--- PROVIDED DATA Enclosed Below ---

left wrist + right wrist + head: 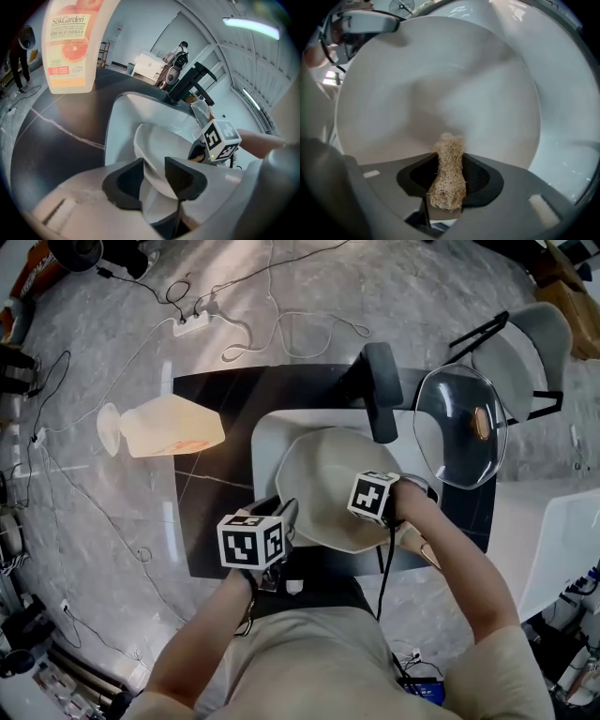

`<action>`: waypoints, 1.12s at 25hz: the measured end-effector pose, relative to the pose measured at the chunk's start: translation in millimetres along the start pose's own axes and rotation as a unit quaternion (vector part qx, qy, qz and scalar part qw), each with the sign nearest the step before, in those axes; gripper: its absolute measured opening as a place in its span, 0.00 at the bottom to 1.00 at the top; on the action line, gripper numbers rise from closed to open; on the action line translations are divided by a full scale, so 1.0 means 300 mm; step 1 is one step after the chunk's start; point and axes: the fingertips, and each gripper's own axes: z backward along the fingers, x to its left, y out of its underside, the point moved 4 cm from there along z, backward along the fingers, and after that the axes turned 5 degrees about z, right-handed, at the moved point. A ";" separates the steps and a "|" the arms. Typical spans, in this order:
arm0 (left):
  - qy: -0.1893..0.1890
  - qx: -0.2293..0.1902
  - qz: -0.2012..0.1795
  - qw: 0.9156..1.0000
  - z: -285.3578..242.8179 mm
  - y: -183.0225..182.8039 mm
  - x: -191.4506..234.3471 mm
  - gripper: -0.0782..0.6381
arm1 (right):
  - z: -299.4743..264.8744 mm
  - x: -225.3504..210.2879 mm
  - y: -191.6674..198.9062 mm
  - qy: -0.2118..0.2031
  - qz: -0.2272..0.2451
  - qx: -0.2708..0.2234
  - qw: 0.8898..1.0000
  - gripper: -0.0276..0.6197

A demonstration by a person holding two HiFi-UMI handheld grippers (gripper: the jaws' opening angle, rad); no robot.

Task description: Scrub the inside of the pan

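Observation:
A white pan [328, 493] sits tilted in a white basin [270, 442], its black handle [380, 395] pointing away from me. My left gripper [284, 519] is shut on the pan's near rim; in the left gripper view the rim [149, 161] runs between the two dark pads of that gripper [153, 172]. My right gripper [367, 512] is over the pan's inside, shut on a tan fibre scrubber [449, 173]. In the right gripper view the scrubber pokes out of the gripper [450, 164] toward the pan's pale inner wall [440, 89].
The basin rests on a black table [216, 521]. A soap bottle [169, 432] lies on the table's left, and a glass lid [459, 427] sits at the right. Behind the lid stands a grey chair [530, 343]. Cables and a power strip [192, 324] lie on the floor.

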 end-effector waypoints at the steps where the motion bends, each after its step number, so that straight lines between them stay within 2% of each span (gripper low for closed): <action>1: 0.000 -0.001 0.000 1.000 0.000 -0.001 0.000 0.32 | 0.013 0.034 -0.005 -0.022 0.006 -0.006 1.000 0.29; 5: -0.001 -0.002 0.003 1.000 0.000 -0.002 -0.002 0.32 | 0.050 0.157 -0.082 -0.104 0.023 -0.070 0.992 0.29; 8: -0.003 -0.001 0.007 1.000 0.000 -0.001 -0.004 0.32 | 0.071 0.205 -0.164 -0.150 0.011 -0.140 0.979 0.29; 11: -0.002 -0.002 0.013 1.000 0.000 -0.002 -0.002 0.31 | 0.095 0.218 -0.264 -0.175 0.000 -0.212 0.962 0.29; 13: -0.002 -0.001 0.020 1.000 0.001 -0.002 0.000 0.31 | 0.112 0.206 -0.331 -0.170 0.001 -0.257 0.951 0.29; 18: -0.002 -0.002 0.025 1.000 0.000 0.000 -0.003 0.30 | 0.142 0.130 -0.449 -0.114 0.000 -0.344 0.932 0.29; 22: 0.000 -0.004 0.023 1.000 0.003 0.000 -0.001 0.30 | 0.196 0.026 -0.528 -0.029 -0.016 -0.412 0.910 0.29; 28: -0.001 -0.006 0.019 1.000 0.003 0.000 -0.001 0.30 | 0.198 -0.141 -0.537 0.106 -0.008 -0.406 0.908 0.30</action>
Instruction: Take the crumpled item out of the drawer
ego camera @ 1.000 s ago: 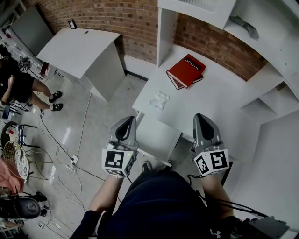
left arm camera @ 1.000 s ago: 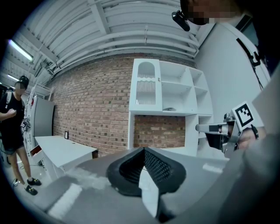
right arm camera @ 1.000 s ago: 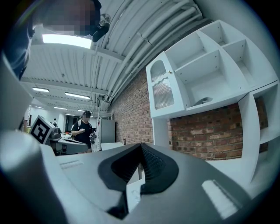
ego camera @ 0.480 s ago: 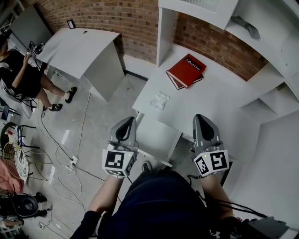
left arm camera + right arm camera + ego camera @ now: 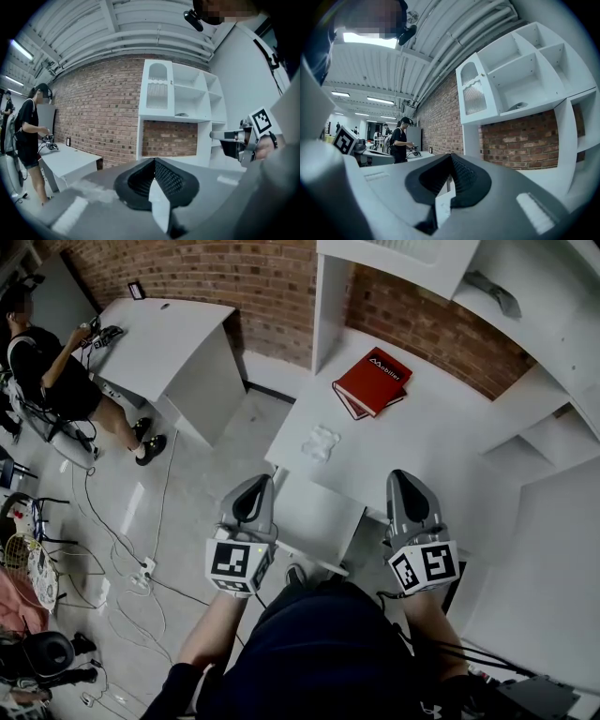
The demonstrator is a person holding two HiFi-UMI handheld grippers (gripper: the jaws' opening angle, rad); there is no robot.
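Note:
A crumpled white item (image 5: pixel 320 442) lies on top of the white desk (image 5: pixel 441 442), near its left front corner. Behind it rests a red book (image 5: pixel 373 381). Below the desk's front edge I see a white drawer front (image 5: pixel 317 514); nothing of its inside shows. My left gripper (image 5: pixel 255 484) hangs in front of that drawer, shut and empty, its jaws meeting at the tip (image 5: pixel 153 161). Level with it, my right gripper (image 5: pixel 405 478) is over the desk's front edge, also shut with nothing held (image 5: pixel 450 157). Both are well short of the crumpled item.
A second white desk (image 5: pixel 159 338) stands at the far left with a person (image 5: pixel 56 381) beside it. Cables and a power strip (image 5: pixel 141 568) trail over the floor on the left. White shelving (image 5: pixel 525 306) rises at the right against the brick wall.
The person at the left has walked up to the far desk. Both grippers, the crumpled item and the book stay where they were.

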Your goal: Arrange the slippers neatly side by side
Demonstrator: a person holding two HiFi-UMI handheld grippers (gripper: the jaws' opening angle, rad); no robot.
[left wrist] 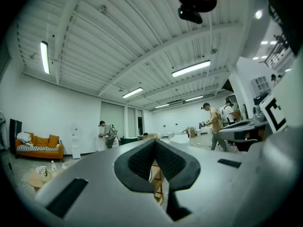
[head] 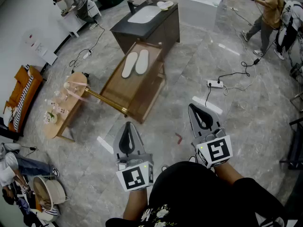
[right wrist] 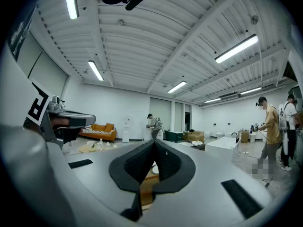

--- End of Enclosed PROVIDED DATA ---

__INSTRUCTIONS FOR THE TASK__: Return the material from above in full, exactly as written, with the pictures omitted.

__THE ANSWER__:
left wrist + right wrist + head: 

`<action>`: waypoints, 1.12s at 25hz: the measured end-effector pose, relative to the pose measured at the chunk's start: translation in millimetres along the start pose's own axes and rotation as a unit quaternion (vector part qx, qy, qz and scalar part qw), each with the sign nearest the step before, in those axes; gripper: its absolute measured opening as a place in its span, 0.00 at the bottom to 1.00 at the top; on the action line, gripper numbers rise from closed to open; on the action line translations are divided by a full scale, so 1.0 means 300 mm; step 1 is one step after the chunk's start; point and axes: the fingertips, and each gripper's own axes: z backward along the fingers, x to its left, y out of its underside, the point moved 4 cm from there along z, backward along the fingers, and after that the axes turned 5 degrees about z, right-handed, at the moved point. A ";" separates the steps and a "|" the arms. Typical spans, in this order:
arm0 (left):
  - qy: -0.1893..0.1890
  - qx: -0.2293..0.1902
  - qz: -0.2012..0.1795
  - qw: 0.9156..1.0000
  - z: -285.3578..242.8179 mm
  - y: -183.0225..182.8039 mm
  - x: -191.4506..234.3471 mm
  - gripper: -0.0782..0.6381
arm1 (right):
  - z: -299.4743..264.8744 mm
  - x: -225.3504..210.2879 mm
  - y: -191.6674..198.9062 mm
  - qy: -0.2118..0.2031
  - qz: -0.2272..0.2451
  - qx: -0.2708..0.2234
  - qw: 0.8898..1.0000
  - gripper: -0.0276..0.6197

A demonstration by a person holding two HiFi-UMI handheld grippers (gripper: the jaws' opening angle, rad); no robot.

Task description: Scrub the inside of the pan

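Observation:
A white pan [328, 493] sits tilted in a white basin [270, 442], its black handle [380, 395] pointing away from me. My left gripper [284, 519] is shut on the pan's near rim; in the left gripper view the rim [149, 161] runs between the two dark pads of that gripper [153, 172]. My right gripper [367, 512] is over the pan's inside, shut on a tan fibre scrubber [449, 173]. In the right gripper view the scrubber pokes out of the gripper [450, 164] toward the pan's pale inner wall [440, 89].
The basin rests on a black table [216, 521]. A soap bottle [169, 432] lies on the table's left, and a glass lid [459, 427] sits at the right. Behind the lid stands a grey chair [530, 343]. Cables and a power strip [192, 324] lie on the floor.
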
 end-effector waypoints at the steps where the motion bends, each after its step number, so that straight lines between them stay within 2% of each span (gripper low for closed): <action>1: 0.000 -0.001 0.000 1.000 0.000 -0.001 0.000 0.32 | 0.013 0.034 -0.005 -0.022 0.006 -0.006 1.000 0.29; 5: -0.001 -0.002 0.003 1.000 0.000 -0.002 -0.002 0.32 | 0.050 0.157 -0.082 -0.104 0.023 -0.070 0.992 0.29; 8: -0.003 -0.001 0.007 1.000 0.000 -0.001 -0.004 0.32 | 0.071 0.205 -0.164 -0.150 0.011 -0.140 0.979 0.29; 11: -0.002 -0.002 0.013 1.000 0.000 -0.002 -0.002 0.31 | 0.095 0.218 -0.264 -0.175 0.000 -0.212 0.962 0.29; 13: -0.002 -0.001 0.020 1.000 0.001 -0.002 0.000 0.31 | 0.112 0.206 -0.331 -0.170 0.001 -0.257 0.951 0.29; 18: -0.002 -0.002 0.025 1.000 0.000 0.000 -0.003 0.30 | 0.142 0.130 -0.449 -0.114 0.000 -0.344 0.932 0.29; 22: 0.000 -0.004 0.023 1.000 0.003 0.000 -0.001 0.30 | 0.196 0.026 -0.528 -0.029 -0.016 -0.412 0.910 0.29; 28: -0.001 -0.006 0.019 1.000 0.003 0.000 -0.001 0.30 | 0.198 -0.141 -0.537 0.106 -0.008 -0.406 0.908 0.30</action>
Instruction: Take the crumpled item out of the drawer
ego camera @ 1.000 s ago: 
left arm camera @ 1.000 s ago: 
right arm camera @ 1.000 s ago: 
ego camera @ 0.480 s ago: 
left arm camera + right arm camera + ego camera @ now: 
The demonstrator is a person holding two HiFi-UMI handheld grippers (gripper: the jaws' opening angle, rad); there is no robot.
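Note:
A crumpled white item (image 5: pixel 320 442) lies on top of the white desk (image 5: pixel 441 442), near its left front corner. Behind it rests a red book (image 5: pixel 373 381). Below the desk's front edge I see a white drawer front (image 5: pixel 317 514); nothing of its inside shows. My left gripper (image 5: pixel 255 484) hangs in front of that drawer, shut and empty, its jaws meeting at the tip (image 5: pixel 153 161). Level with it, my right gripper (image 5: pixel 405 478) is over the desk's front edge, also shut with nothing held (image 5: pixel 450 157). Both are well short of the crumpled item.
A second white desk (image 5: pixel 159 338) stands at the far left with a person (image 5: pixel 56 381) beside it. Cables and a power strip (image 5: pixel 141 568) trail over the floor on the left. White shelving (image 5: pixel 525 306) rises at the right against the brick wall.
The person at the left has walked up to the far desk. Both grippers, the crumpled item and the book stay where they were.
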
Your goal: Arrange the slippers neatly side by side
Demonstrator: a person holding two HiFi-UMI handheld grippers (gripper: the jaws' opening angle, rad); no robot.
[left wrist] 
[head] 
[right wrist] 

The output above is the complete answer.